There also may be pain attached to attempts at coital connection due to the unusual angulation of the penis creating resultant penile shaft strain, both with inserting and with thrusting experience.

Penile chordee

Downward bowing or curved penis, is seen rarely in situations of penile trauma and only occasionally with neglected gonorrheal urethritis. Consultation has been requested by four men with severe penile chordee as a post-traumatic residual.

In two instances the fully erect penis was struck sharply by an angry female partner. The remaining two men each described severe pain with a specific coital experience. During uninhibitedly responsive coital connection with the female partner in a superior position, the penis was lost to the vaginal barrel.

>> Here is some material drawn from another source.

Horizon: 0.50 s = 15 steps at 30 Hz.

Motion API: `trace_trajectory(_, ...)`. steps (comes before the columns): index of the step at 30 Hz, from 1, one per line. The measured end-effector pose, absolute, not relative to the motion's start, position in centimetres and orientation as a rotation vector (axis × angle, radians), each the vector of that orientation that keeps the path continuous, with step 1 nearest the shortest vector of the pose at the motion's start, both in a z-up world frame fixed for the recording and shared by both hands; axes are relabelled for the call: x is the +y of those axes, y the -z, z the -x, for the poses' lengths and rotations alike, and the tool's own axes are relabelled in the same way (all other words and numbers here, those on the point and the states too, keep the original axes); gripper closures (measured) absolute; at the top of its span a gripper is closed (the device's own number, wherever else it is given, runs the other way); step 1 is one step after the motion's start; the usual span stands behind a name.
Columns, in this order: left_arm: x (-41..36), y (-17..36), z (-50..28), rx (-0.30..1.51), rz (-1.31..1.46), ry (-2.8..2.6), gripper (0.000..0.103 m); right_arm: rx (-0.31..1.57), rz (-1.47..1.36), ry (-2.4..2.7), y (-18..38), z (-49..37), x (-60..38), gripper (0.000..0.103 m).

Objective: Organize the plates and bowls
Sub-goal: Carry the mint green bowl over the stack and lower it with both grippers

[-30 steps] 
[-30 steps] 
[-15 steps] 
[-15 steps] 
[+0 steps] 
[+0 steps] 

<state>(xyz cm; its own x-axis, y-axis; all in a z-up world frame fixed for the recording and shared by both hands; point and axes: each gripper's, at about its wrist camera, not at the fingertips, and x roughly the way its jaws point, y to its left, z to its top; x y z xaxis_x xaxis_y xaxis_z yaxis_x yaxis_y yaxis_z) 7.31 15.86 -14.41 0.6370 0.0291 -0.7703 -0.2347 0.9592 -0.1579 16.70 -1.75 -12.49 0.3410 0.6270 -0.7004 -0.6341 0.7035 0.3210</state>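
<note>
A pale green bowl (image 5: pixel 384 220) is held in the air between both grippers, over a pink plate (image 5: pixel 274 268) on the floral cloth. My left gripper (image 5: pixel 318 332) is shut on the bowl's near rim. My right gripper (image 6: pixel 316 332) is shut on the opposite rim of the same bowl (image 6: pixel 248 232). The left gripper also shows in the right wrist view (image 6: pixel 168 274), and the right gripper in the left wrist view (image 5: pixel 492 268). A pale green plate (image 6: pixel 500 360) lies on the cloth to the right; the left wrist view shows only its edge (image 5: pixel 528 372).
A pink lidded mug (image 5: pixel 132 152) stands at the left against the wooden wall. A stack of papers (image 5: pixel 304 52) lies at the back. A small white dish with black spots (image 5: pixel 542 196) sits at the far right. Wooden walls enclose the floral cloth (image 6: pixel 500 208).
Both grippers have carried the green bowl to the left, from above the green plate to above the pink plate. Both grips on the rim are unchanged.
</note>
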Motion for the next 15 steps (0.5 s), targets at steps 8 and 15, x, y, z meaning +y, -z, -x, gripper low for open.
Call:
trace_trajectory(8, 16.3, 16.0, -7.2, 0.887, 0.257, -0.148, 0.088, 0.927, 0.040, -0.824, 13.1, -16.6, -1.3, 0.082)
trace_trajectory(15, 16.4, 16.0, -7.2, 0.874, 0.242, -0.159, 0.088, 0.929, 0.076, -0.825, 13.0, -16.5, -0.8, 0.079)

In each case, the women tried to remount rapidly by sitting down firmly on the shaft of the penis. The vaginal orifice was missed in the hurried insertive attempt and the full weight of the woman’s body was sustained by the erect penis.

Each of the four men gave the remarkable verbal description that he felt or heard “something snap.” Shortly thereafter an obvious hematoma appeared on the anterior or posterior wall or lateral walls of the penile shaft.

Over a period of weeks, as the local hemorrhage was absorbed, fibrous adhesions developed, and with subsequent scar formation, there slowly developed a downward bowing and (in three cases) mild angulation of the penis.

Urologists state that due to the type of tissue involved in the penile trauma, there is little to offer in the way of clinical reprieve for men afflicted with these embarrassing erective angulations (Peyronie’s disease or chordee).

Attempts at surgical correction currently are of relatively little value and do not infrequently make the situation worse. Any of these situations create responses of pain and tenderness during both masturbation and coital connection.

It always should be borne in mind that the erect penis can be traumatized by a sudden blow, by rapidly shifting coital position, by applying sudden angulation strain to the shaft, or from violent coital activity that places sudden weight or sudden pressure on the fully erect penis. The unfortunate residuals of such trauma have been described above.

Direct trauma of the penis occasioned by major accidents, war injuries, or direct physical attack sometimes requires that treatment for sexual dysfunction be patterned to include marked variation in the anatomical structuring of the penis. In anatomical deformity of the penis, the complaint of dyspareunia can be raised by either the male or female sexual partner.